Rhonda L. Johnson, of Gambrills, president, of the Delta Sigma Theta Sorority, North Arundel County Alumnae was selected because of the work she has done in promoting voter registration and voter education. Like the late Mrs. Hamer, she has sought to empower the community by encouraging citizens to participate in the electoral process.

Tracey Parker Warren, Esq., of Severn, is a lawyer that has served on the Anne Arundel County Commission on Women and the Human Relations Commission. Currently a member of the Dr. Martin Luther King, Jr. Committee, Warren helped to spearhead the successful campaign to create the Civil Rights Foot Soldiers Memorial.

Tryphenia Ellis Johnson, of Severn, was selected to receive the 2014 Fannie Lou Hamer Award because of her involvement with the Anne Arundel County branch of the National Association for the Advancement of Colored People (NAACP). In addition to supporting voter registration and voter education programs for the NAACP, she has worked with juveniles educating them on the criminal justice system.

Constance “Connie” West of Millersville was selected to receive the Fannie Lou Hamer Award because of her efforts at mentoring youth as well as being an active Foster Parent. She is a retired educator, who has decided to adopt children who are in need of parents.

Charyl “Whitney” Youngblood, of Edgewater, is a graduate of Sojourner Douglass College and has been active in the Annapolis Southern Maryland Alumni Association for Sojourner Douglass College. She has spearheaded numerous fundraising campaigns on behalf of the campus in Anne Arundel County.

Fannie Lou Hamer (October 6, 1917 – March 14, 1977) was an American voting rights activist and civil rights leader, the last of 20 children born to Mississippi sharecropper parents.
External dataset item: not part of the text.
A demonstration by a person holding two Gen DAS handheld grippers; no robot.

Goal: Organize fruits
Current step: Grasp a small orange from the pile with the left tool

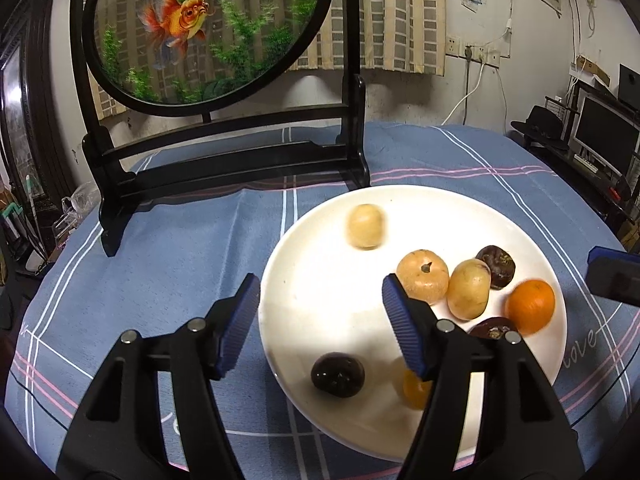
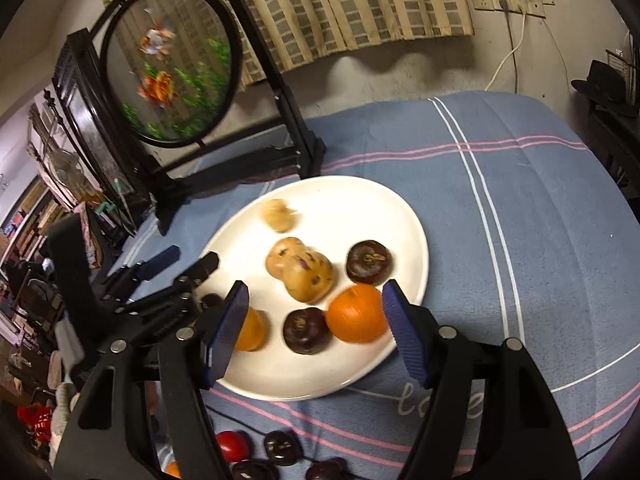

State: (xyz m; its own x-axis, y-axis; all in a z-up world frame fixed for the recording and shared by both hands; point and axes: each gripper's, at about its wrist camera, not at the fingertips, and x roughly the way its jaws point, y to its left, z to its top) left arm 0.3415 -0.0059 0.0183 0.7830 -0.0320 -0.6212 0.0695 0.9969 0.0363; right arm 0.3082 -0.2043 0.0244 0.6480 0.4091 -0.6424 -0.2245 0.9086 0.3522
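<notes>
Plate: white plate [image 1: 304,280] on a blue striped tablecloth [image 1: 180,264], in front of a black-framed round goldfish screen [image 1: 208,32]
Fruits on plate: eight pieces in all
Pale fruits: one pale yellow fruit [image 1: 365,226] alone toward the far rim, blurred; two more [image 1: 423,281] [image 1: 469,294] touching each other near the middle
Dark fruits: one dark fruit [image 1: 496,266] at the far right, one [image 1: 492,327] just beside the orange, one [image 1: 338,374] near the plate's near-left edge
Oranges: one orange [image 1: 530,306] at the right rim, blurred; a second orange [image 1: 414,390] partly hidden behind the left gripper's right finger
Left gripper: left gripper [image 1: 320,316] spread about halfway, nothing between the pads; it hangs over the plate's near-left edge
Right gripper: right gripper [image 2: 316,332] spread about halfway, pads clear of all fruit; the orange [image 2: 356,314] and a dark fruit [image 2: 306,330] lie on the plate below the gap
Off plate: in the right wrist view, a red fruit [image 2: 231,446] and several dark fruits [image 2: 282,446] lie on the cloth near the bottom edge, well apart from the plate [image 2: 360,196]
</notes>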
She was instrumental in organizing Mississippi Freedom Summer for the Student Nonviolent Coordinating Committee (SNCC), and later became the Vice-Chair of the Mississippi Freedom Democratic Party, attending the 1964 Democratic National Convention in Atlantic City, New Jersey, in that capacity. Her plainspoken manner and fervent belief in the biblical righteousness of her cause gained her a reputation as an electrifying speaker and civil rights activist.

Hamer continued to work in Mississippi for the Freedom Democrats and for local civil rights causes. She ran for Congress in 1964 and 1965, and was then seated as a member of Mississippi’s official delegation to the Democratic National Convention of 1968, where she was an outspoken critic of the Vietnam War.

She worked on other projects, including grassroots-level Head Start programs, the Freedom Farm Cooperative in Sunflower County, and Martin Luther King, Jr.’s Poor People’s Campaign.

Hamer died at the age of 57. Her tombstone reads one of her famous quotes, “I am sick and tired of being sick and tired.”

The Annapolis-based Martin Luther King Jr. Committee Inc., founded in 1988, hosts two major events each year, the annual Fannie Lou Hamer Reception in October and the Dr. Martin Luther King Jr. Awards Dinner held in January to honor those local citizens whose leadership in civil rights has helped keep Dr. King’s legacy alive. The proceeds from these events are being used to pay off the debt incurred by building the Civil Rights Foot Soldiers Memorial.